DIRECTIONS: Quote verbatim the span of lines that begins the listing below and closes with the line containing "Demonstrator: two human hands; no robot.".

[[ COLLECTED MATERIAL, beginning ]]

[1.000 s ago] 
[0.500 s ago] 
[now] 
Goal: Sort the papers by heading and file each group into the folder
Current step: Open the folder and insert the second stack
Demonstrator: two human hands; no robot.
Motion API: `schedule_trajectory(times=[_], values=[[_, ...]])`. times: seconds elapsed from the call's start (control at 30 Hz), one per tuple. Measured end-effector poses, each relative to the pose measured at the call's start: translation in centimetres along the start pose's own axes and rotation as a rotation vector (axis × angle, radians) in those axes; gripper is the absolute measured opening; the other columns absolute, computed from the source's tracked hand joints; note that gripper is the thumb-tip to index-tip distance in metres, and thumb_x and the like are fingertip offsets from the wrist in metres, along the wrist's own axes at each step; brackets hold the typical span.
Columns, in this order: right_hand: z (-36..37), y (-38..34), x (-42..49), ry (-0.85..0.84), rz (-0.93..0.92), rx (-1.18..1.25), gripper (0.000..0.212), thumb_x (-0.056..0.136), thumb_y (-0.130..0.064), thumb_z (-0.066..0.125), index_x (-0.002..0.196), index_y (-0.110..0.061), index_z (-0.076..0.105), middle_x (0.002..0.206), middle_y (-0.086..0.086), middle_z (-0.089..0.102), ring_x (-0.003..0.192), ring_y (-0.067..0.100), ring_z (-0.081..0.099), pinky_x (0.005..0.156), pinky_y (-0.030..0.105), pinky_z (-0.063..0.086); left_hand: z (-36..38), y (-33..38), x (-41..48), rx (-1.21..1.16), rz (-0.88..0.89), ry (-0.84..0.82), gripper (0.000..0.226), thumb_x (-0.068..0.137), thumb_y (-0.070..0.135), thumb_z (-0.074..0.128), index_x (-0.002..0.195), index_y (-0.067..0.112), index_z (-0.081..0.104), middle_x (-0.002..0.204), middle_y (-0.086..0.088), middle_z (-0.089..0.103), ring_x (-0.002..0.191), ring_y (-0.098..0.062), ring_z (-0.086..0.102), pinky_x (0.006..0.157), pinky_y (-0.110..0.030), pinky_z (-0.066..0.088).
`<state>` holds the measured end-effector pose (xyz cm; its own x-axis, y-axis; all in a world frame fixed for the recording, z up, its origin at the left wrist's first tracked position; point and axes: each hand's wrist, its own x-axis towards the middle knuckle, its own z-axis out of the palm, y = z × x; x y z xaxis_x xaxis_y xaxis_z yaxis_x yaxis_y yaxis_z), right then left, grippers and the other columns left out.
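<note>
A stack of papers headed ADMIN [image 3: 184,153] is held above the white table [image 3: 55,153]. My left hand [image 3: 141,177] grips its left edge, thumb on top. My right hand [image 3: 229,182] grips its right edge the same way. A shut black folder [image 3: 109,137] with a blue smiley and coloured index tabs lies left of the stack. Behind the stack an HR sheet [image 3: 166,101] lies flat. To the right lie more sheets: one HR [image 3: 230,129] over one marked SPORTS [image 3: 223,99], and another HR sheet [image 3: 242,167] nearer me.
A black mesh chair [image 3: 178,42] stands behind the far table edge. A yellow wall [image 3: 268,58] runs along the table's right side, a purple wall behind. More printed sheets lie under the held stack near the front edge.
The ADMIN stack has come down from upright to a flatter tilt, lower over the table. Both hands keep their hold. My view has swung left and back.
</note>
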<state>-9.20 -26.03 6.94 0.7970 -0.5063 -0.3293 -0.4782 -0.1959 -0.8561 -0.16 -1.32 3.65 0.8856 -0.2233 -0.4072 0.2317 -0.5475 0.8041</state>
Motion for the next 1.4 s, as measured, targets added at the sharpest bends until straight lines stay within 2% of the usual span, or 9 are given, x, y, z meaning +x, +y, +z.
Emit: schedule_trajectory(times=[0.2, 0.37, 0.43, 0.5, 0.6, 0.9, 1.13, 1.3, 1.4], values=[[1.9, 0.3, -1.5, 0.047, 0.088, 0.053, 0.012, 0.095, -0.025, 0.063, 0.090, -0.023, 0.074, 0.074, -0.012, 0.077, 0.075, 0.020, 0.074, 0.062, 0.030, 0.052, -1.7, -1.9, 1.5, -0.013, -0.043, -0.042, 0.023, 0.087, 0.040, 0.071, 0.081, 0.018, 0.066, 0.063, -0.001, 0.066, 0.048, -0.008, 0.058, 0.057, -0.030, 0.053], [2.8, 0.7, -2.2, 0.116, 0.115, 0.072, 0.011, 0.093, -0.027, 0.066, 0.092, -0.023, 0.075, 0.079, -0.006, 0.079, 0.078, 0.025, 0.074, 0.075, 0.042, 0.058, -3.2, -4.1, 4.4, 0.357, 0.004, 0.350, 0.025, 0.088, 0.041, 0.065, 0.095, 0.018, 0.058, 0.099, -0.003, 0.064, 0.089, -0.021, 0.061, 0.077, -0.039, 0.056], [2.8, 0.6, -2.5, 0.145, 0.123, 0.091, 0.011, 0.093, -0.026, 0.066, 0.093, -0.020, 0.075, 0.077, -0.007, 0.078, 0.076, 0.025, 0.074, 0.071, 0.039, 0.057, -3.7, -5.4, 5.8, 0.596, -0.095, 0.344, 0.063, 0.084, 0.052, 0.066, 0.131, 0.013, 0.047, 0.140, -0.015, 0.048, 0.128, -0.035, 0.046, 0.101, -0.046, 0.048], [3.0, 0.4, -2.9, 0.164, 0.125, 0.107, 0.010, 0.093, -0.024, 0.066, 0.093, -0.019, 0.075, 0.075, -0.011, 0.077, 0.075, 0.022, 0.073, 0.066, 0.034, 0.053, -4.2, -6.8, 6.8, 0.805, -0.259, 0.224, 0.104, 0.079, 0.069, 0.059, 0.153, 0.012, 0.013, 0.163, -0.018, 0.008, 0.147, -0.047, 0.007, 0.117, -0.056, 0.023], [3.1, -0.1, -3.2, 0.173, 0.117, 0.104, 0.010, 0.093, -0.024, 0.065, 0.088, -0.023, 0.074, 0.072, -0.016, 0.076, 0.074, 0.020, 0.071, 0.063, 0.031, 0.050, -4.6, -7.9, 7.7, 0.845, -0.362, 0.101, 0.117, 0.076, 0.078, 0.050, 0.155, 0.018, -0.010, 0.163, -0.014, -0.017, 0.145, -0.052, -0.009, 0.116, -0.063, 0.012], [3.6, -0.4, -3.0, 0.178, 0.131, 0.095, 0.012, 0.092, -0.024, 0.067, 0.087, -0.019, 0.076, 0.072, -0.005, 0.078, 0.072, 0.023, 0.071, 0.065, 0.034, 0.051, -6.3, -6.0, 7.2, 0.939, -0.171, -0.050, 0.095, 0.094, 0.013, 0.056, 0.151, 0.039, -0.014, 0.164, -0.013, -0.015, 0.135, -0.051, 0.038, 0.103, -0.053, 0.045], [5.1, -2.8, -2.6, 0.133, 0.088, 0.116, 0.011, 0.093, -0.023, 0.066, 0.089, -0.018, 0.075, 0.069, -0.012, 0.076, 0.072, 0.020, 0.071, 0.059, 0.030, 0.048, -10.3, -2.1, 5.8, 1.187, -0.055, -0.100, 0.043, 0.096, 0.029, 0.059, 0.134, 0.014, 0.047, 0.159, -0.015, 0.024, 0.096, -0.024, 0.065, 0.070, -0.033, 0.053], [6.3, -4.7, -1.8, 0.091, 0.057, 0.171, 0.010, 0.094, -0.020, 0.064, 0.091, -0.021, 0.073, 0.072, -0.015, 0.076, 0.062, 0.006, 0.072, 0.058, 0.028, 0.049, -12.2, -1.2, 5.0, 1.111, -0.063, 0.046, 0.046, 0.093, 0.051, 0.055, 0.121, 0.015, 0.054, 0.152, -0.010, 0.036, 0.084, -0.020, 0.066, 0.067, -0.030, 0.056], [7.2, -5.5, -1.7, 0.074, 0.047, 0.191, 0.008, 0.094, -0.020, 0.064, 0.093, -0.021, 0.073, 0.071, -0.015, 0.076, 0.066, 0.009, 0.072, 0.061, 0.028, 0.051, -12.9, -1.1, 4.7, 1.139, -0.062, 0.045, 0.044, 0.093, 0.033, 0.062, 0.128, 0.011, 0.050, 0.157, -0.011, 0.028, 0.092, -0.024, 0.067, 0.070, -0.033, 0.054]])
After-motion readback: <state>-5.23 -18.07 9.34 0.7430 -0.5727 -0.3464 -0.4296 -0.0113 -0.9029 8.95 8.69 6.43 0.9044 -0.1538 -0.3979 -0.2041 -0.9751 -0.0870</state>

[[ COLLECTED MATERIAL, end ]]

EXERCISE OUTPUT:
[1.000 s ago] 
[0.500 s ago] 
[now] 
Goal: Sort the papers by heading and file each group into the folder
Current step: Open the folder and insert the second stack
Demonstrator: two human hands; no robot.

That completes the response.